EXERCISE » Return the lines below exactly, from the first one through the line that has "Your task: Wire". Leave out everything after it.

MATERIAL SHOWN »
|---|
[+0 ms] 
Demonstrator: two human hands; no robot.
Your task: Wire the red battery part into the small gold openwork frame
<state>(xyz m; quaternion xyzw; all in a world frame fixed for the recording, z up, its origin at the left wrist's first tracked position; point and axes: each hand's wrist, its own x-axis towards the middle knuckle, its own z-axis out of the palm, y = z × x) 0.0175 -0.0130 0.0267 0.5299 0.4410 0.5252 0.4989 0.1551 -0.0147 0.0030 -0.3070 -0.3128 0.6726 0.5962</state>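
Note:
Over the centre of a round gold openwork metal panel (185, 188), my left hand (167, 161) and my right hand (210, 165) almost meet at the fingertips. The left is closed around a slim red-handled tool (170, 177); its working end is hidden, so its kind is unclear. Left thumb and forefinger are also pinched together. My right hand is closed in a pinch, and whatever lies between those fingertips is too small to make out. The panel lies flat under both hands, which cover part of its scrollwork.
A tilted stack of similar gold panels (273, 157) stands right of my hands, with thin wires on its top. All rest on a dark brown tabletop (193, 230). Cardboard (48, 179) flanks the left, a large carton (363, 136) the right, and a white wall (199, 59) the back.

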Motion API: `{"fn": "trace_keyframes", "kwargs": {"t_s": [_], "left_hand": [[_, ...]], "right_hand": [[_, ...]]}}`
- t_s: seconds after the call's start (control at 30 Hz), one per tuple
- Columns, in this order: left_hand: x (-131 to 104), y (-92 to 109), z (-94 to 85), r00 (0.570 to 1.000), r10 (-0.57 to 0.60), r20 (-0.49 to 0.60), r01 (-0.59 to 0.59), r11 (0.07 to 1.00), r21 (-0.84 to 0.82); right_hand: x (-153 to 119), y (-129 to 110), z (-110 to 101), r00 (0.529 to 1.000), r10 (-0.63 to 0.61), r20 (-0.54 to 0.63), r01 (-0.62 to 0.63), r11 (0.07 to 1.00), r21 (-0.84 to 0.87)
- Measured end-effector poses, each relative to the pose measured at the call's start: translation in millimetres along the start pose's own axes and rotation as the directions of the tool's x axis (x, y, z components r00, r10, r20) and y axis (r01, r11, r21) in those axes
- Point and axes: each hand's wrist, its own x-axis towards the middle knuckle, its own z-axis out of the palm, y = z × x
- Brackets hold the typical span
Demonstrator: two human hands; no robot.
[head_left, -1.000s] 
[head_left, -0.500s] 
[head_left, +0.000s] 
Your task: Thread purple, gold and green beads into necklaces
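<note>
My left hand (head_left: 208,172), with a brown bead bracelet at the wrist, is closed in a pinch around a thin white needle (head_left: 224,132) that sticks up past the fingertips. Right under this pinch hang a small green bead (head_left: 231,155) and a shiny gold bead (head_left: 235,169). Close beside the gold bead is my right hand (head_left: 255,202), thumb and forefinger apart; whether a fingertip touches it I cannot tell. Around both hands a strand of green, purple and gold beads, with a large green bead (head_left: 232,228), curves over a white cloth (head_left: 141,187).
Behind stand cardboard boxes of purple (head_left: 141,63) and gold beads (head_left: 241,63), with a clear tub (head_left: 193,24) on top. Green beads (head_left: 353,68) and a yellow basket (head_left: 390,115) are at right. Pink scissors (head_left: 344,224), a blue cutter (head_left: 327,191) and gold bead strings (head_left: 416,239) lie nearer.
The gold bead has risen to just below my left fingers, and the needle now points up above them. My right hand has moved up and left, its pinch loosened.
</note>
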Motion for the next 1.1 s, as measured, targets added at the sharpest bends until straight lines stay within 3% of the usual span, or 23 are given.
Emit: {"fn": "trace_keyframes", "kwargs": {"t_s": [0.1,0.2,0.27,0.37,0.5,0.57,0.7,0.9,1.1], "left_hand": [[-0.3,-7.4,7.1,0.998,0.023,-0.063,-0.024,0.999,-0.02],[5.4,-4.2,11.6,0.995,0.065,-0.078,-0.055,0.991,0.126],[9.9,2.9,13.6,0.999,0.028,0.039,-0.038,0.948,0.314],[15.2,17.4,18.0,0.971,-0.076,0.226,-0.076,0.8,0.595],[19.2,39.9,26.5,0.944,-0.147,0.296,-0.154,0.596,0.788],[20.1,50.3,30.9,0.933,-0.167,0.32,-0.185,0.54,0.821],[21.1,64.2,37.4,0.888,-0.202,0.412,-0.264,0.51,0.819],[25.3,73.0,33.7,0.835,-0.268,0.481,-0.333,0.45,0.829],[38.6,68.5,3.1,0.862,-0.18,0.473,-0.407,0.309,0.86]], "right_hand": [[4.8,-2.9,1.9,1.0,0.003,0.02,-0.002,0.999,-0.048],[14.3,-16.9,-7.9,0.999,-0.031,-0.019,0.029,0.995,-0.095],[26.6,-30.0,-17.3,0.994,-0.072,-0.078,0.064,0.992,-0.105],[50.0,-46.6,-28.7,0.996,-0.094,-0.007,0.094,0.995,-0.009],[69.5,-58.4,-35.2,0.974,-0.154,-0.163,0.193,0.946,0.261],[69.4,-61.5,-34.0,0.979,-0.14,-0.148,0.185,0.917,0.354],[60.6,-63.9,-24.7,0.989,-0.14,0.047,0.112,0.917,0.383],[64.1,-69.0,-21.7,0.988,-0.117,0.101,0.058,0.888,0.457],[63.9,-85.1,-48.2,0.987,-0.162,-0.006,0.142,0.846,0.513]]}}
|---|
SOLVED PROBLEM »
[+0 ms] 
Demonstrator: two human hands; no robot.
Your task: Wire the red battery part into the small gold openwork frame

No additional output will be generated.